Cover-up that shames Germany

November 6, 2014 14:07
3 min read

Exactly one year ago, it was revealed that a huge collection of 1,400 works of art, hidden since the Third Reich, had been discovered in the Munich flat of 79-year-old Cornelius Gurlitt, the son of a leading dealer for the Nazis who had amassed looted art from all over Europe. The collection had been taken into custody over 18 months earlier. Astonishingly, the German authorities had kept it secret. It only became public when it was leaked to a news magazine.

The BBC's recent two-part Imagine programmes arose from a concept brought to the BBC by the Commission for Looted Art in Europe. The discovery of the Gurlitt collection provided a springboard into the story of Germany's failure to address and resolve the issue of Nazi looted art.

While exemplary in the way it has dealt with the rest of its Nazi legacy, art is Germany's Achilles heel.
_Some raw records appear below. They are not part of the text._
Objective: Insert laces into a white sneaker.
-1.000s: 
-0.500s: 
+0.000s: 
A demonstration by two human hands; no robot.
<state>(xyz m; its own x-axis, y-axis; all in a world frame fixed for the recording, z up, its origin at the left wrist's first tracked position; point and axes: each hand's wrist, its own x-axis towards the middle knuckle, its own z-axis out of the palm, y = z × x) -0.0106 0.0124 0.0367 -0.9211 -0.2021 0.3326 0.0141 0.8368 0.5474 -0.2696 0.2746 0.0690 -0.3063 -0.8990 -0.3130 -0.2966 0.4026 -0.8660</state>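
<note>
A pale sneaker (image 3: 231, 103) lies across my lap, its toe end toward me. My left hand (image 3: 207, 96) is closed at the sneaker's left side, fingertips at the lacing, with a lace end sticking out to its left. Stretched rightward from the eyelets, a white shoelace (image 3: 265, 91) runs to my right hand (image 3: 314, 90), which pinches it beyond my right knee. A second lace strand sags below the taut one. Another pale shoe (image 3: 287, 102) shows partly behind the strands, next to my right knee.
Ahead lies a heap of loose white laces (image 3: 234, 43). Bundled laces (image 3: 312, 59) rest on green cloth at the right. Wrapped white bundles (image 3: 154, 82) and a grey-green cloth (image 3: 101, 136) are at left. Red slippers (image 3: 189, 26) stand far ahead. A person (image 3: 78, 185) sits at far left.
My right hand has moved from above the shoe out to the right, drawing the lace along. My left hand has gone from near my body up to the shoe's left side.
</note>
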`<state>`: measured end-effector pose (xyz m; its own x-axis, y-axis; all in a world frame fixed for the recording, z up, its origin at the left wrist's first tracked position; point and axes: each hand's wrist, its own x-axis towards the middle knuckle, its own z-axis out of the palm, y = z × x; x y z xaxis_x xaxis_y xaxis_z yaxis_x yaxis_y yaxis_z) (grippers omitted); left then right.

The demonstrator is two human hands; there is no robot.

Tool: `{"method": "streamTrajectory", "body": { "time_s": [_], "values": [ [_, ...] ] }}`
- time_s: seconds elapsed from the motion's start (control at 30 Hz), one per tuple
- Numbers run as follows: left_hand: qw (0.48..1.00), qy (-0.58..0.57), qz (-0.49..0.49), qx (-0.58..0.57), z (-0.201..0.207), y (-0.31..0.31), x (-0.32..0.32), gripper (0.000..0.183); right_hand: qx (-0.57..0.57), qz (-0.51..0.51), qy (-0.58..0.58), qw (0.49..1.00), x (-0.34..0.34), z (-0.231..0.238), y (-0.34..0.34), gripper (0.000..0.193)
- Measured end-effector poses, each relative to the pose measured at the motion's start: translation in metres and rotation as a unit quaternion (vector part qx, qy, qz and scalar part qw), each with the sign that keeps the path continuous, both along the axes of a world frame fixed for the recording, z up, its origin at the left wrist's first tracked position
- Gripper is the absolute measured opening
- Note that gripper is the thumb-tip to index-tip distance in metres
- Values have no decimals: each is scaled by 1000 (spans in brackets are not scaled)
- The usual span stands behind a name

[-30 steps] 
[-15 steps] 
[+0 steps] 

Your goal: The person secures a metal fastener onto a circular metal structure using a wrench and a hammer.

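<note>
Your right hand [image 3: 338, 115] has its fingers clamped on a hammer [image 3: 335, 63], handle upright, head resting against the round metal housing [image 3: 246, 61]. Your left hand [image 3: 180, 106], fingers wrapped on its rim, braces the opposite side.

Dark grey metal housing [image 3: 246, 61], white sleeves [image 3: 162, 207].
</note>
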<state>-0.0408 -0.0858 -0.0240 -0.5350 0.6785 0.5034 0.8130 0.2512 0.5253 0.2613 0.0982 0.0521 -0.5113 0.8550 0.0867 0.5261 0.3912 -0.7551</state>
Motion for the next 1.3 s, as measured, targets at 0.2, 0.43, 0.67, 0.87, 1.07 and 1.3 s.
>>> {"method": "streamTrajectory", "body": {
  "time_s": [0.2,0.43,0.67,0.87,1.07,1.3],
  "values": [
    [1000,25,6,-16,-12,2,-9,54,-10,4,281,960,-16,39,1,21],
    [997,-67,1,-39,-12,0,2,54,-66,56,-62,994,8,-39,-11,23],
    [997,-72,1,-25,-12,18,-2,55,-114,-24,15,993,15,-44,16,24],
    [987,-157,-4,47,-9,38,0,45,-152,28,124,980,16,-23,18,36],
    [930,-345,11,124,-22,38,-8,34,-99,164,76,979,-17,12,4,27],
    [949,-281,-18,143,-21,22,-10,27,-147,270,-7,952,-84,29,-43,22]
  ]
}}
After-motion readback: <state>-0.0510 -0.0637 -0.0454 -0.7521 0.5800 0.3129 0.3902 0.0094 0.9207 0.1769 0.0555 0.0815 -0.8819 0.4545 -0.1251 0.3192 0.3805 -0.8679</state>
Bound up with its identity as the creator of great art, it is still immensely difficult for Germany to come to terms with the role it played in enabling Jewish collectors to be persecuted and Jewish collections to be seized. The films highlight the continuities in the German art world in the Nazi and post-war periods to explain why so much looted art still remains hidden and unreturned.

For decades, there has been a conspiracy of silence about the fate of these artworks. When the existence of the Gurlitt collection was revealed, Alfred Weidinger, deputy director of the Belvedere, Austria's most important museum, said he didn't know what the furore was about: "The fact that this collection existed was not a secret. Every major art dealer in Southern Germany knew - and knew how extensive it was." It may have been known to the German art world, which has been helping the Gurlitt family quietly dispose of these works for decades, but not to the dispossessed families.